● **WHAT THE EXERCISE ASKS**: Could you say how many lines in the entries contain the string "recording"? Give only that number.

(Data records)
==============================

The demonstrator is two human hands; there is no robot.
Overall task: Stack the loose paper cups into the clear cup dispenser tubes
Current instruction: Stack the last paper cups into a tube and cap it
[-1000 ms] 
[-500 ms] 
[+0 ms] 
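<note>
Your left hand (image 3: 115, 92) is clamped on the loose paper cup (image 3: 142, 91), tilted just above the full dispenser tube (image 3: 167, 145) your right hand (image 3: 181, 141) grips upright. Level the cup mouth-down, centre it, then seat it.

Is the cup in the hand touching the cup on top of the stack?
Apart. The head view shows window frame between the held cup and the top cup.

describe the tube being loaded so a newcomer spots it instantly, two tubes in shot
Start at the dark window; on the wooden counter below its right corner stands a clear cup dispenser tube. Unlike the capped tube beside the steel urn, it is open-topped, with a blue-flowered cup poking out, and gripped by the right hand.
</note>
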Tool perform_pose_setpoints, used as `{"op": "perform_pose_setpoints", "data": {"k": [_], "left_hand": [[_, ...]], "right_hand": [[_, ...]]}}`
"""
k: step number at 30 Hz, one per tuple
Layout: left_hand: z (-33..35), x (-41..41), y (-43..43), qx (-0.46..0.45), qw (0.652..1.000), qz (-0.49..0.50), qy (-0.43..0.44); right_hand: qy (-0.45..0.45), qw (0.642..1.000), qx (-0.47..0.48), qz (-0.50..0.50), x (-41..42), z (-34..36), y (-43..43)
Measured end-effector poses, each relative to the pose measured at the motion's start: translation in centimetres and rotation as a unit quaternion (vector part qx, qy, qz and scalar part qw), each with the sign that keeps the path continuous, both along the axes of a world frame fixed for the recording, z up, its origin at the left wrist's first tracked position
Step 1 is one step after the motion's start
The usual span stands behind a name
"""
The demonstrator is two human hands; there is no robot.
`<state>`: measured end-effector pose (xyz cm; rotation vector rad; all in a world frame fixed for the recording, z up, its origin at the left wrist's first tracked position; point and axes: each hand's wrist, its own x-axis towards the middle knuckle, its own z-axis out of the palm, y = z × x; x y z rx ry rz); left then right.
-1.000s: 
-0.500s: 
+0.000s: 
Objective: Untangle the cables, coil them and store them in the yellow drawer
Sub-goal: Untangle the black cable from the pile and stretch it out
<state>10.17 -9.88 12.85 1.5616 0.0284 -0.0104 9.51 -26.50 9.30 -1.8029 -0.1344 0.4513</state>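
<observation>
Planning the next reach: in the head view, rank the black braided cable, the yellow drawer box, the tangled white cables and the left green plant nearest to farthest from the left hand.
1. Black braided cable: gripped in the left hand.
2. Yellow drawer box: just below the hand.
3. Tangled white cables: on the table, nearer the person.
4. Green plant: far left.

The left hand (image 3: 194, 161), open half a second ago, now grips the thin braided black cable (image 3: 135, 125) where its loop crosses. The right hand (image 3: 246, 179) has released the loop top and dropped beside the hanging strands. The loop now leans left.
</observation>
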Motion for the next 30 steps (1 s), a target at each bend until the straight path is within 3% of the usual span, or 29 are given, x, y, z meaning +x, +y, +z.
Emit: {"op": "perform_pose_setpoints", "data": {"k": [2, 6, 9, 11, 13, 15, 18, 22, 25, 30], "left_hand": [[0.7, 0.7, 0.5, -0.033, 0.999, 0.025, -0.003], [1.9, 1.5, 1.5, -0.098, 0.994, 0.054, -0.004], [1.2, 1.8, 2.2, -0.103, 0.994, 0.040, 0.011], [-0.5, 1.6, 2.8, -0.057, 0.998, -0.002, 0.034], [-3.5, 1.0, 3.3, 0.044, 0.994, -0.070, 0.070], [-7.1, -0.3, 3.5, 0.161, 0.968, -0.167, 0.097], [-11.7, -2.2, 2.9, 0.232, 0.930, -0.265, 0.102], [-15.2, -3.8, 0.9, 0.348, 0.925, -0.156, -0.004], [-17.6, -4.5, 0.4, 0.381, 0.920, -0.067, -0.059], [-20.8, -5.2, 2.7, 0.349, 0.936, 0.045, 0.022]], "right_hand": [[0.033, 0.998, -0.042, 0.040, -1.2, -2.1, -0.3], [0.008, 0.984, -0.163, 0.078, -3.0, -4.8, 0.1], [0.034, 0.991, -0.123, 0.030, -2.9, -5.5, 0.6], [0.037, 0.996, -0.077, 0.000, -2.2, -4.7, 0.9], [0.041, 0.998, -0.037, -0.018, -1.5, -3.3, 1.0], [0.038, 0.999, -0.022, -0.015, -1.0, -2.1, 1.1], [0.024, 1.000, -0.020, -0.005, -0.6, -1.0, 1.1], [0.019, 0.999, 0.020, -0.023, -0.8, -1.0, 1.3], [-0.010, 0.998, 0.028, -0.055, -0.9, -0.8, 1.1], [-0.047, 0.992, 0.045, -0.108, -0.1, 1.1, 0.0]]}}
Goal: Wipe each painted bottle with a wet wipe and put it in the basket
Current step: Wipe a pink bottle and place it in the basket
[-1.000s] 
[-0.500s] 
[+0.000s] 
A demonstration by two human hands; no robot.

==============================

● **ANSWER**: 2